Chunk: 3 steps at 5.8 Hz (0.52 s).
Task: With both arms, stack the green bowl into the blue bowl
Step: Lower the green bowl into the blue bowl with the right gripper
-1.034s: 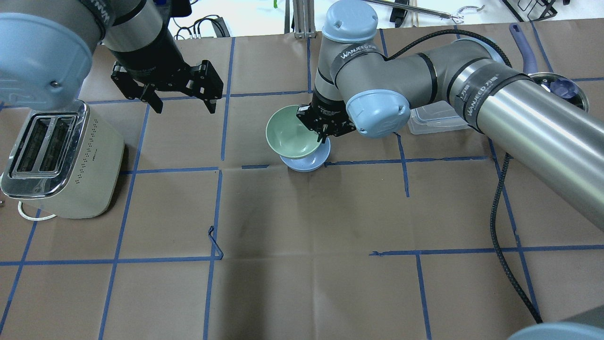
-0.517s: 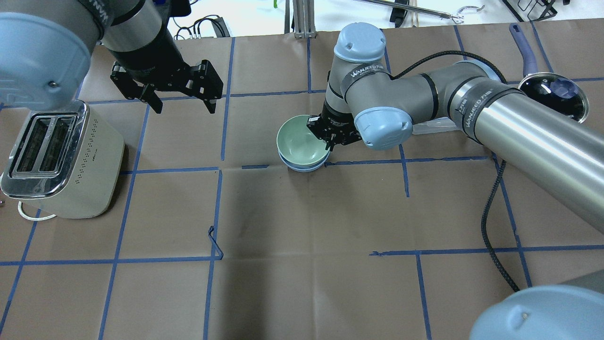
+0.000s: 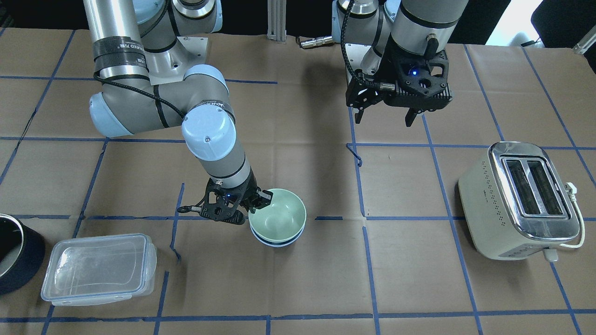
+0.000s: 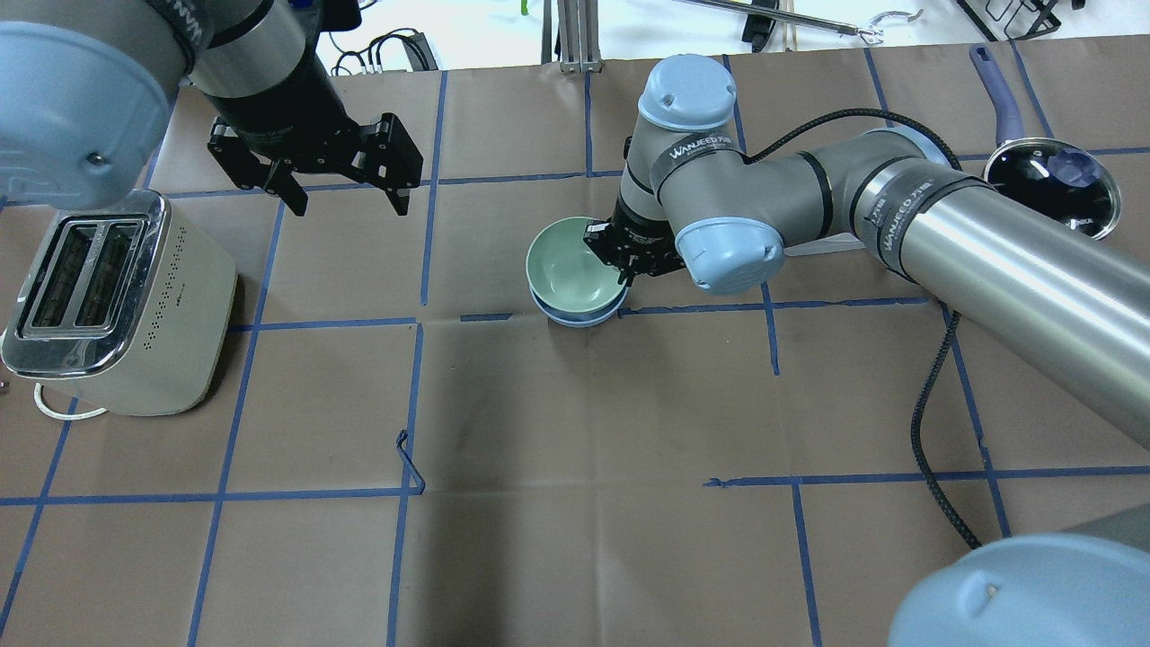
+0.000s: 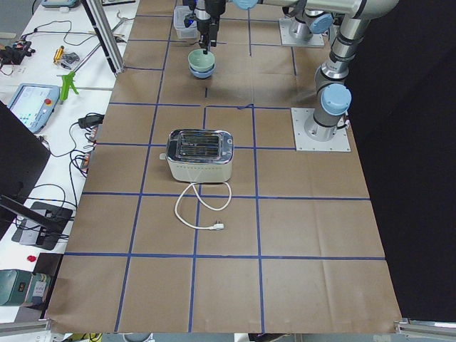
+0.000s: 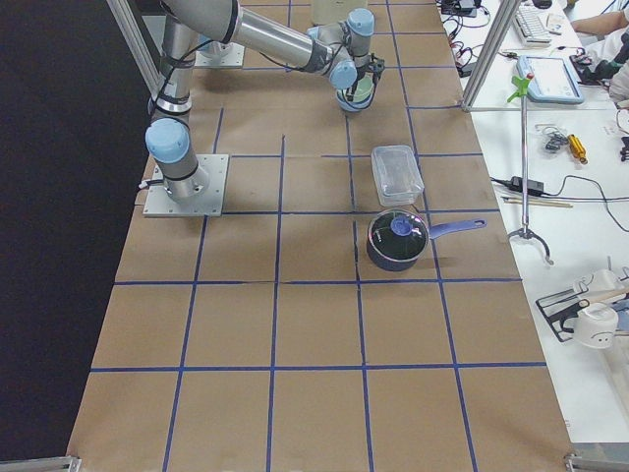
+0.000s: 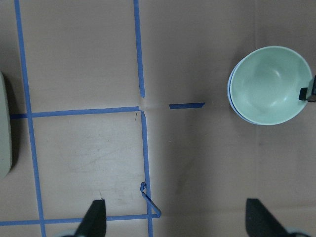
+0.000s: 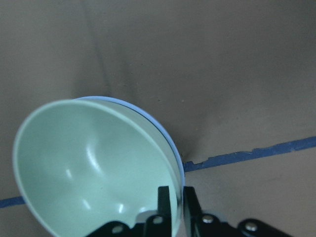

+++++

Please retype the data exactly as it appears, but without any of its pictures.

Chunk: 3 steps at 5.8 Hz (0.52 s).
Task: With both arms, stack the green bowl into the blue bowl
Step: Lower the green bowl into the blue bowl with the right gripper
-1.034s: 
-0.517s: 
+0.000s: 
+0.000s: 
+0.000s: 
+0.000s: 
+0.000s: 
+0.000s: 

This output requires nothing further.